[YOUR OBJECTIVE]
The data must be written out once more, precisely as given.

[PROVIDED MATERIAL]
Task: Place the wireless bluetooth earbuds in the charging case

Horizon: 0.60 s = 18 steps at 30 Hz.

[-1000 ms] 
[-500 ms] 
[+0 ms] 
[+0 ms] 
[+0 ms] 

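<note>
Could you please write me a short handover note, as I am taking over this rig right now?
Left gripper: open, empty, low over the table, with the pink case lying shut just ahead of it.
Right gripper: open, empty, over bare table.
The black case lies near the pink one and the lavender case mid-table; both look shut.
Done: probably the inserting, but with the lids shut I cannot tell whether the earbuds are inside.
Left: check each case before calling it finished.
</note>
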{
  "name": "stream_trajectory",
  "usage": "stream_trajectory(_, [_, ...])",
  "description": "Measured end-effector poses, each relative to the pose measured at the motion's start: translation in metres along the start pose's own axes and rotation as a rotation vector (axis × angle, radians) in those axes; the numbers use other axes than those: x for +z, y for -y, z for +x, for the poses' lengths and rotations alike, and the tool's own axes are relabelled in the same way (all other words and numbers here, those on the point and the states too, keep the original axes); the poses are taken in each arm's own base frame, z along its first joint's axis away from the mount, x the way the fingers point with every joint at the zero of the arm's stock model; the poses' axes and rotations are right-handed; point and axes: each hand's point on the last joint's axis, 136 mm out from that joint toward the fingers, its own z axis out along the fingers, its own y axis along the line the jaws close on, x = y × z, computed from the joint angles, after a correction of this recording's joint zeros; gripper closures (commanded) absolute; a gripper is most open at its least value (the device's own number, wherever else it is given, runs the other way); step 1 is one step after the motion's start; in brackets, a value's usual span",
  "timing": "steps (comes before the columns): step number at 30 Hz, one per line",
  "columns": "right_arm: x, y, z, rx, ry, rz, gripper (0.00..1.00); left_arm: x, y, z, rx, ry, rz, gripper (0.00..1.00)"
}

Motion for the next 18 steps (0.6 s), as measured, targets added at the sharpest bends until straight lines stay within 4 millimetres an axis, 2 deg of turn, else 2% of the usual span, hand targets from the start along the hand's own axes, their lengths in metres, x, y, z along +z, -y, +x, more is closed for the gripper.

[REPLY]
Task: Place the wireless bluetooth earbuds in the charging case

Horizon: 0.60 s = 18 steps at 30 Hz.

[-1000 ms] 
[-500 ms] 
[+0 ms] 
[+0 ms] 
[+0 ms] 

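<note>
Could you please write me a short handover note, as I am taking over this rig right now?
Left gripper: open, empty, low over the table, with the pink case lying shut just ahead of it.
Right gripper: open, empty, over bare table.
The black case lies near the pink one and the lavender case mid-table; both look shut.
Done: probably the inserting, but with the lids shut I cannot tell whether the earbuds are inside.
Left: check each case before calling it finished.
</note>
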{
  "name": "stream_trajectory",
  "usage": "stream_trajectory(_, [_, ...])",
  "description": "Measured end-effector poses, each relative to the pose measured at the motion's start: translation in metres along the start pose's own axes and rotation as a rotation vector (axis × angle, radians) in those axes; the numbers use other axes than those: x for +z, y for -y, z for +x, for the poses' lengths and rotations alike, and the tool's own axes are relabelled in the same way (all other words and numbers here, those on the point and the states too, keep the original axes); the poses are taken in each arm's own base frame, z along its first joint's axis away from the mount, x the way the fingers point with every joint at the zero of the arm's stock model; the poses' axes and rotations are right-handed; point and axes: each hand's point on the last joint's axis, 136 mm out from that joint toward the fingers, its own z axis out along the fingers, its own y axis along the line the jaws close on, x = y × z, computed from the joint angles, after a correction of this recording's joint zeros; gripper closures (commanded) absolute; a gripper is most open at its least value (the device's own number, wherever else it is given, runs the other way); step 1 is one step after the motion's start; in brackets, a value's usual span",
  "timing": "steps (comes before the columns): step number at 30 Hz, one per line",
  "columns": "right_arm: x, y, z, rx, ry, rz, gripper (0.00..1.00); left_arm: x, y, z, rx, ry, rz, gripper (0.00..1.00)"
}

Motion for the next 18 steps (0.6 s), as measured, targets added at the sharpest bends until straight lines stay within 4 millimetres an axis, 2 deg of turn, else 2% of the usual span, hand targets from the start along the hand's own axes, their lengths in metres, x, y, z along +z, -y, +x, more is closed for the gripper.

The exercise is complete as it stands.